**What to produce**: Give back the line below containing "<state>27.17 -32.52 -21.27" and every later line, exactly.

**Data shown**:
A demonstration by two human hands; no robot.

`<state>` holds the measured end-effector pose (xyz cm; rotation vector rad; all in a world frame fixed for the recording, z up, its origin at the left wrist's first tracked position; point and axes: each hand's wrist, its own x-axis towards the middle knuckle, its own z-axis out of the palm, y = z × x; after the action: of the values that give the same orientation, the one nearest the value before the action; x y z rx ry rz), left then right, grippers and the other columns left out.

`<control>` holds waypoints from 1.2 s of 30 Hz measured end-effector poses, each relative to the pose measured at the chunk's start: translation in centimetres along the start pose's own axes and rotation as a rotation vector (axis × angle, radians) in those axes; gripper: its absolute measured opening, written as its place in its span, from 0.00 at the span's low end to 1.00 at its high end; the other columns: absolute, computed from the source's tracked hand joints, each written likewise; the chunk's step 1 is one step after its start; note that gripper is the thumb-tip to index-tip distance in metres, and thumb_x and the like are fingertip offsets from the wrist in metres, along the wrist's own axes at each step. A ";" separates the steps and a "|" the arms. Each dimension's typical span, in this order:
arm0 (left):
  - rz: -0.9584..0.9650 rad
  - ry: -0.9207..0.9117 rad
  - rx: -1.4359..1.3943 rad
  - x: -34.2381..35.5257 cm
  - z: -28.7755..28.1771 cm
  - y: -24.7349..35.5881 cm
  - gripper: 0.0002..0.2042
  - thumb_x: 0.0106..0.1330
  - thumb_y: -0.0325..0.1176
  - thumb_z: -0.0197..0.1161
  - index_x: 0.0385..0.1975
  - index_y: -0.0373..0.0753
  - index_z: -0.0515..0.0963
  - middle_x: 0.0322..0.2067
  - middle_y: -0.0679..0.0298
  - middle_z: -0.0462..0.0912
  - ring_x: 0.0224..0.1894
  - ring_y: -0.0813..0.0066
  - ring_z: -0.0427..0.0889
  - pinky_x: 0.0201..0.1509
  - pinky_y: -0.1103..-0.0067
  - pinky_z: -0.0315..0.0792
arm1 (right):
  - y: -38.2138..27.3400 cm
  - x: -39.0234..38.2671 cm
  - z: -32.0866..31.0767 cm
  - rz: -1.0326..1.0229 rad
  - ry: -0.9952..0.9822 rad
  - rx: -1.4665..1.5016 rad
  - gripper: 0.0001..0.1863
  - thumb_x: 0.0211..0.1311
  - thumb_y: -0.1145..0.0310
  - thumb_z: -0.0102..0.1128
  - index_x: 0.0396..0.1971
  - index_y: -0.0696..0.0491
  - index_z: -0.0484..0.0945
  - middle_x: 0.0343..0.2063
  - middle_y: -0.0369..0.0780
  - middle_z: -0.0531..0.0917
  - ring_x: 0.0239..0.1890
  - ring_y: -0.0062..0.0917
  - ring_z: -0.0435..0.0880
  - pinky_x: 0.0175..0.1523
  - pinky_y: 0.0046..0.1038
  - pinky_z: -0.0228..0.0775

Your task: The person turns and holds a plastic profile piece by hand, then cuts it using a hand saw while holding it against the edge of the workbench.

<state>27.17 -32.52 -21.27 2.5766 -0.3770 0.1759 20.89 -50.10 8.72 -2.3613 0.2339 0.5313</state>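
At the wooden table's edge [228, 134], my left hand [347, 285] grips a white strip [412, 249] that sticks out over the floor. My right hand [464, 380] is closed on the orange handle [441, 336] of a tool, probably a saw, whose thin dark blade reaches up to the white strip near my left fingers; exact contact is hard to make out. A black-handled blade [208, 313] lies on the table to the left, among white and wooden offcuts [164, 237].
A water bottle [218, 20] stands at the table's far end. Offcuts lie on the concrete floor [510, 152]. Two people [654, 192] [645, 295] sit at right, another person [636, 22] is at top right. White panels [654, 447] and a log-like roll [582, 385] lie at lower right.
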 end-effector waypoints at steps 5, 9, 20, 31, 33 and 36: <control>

**Response for this exercise**:
<state>27.17 -32.52 -21.27 2.5766 -0.3770 0.1759 20.89 -50.10 8.72 -2.3613 0.2339 0.5313</state>
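At the wooden table's edge [228, 134], my left hand [347, 285] grips a white strip [412, 249] that sticks out over the floor. My right hand [464, 380] is closed on the orange handle [441, 336] of a tool, probably a saw, whose thin dark blade reaches up to the white strip near my left fingers; exact contact is hard to make out. A black-handled blade [208, 313] lies on the table to the left, among white and wooden offcuts [164, 237].
A water bottle [218, 20] stands at the table's far end. Offcuts lie on the concrete floor [510, 152]. Two people [654, 192] [645, 295] sit at right, another person [636, 22] is at top right. White panels [654, 447] and a log-like roll [582, 385] lie at lower right.
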 end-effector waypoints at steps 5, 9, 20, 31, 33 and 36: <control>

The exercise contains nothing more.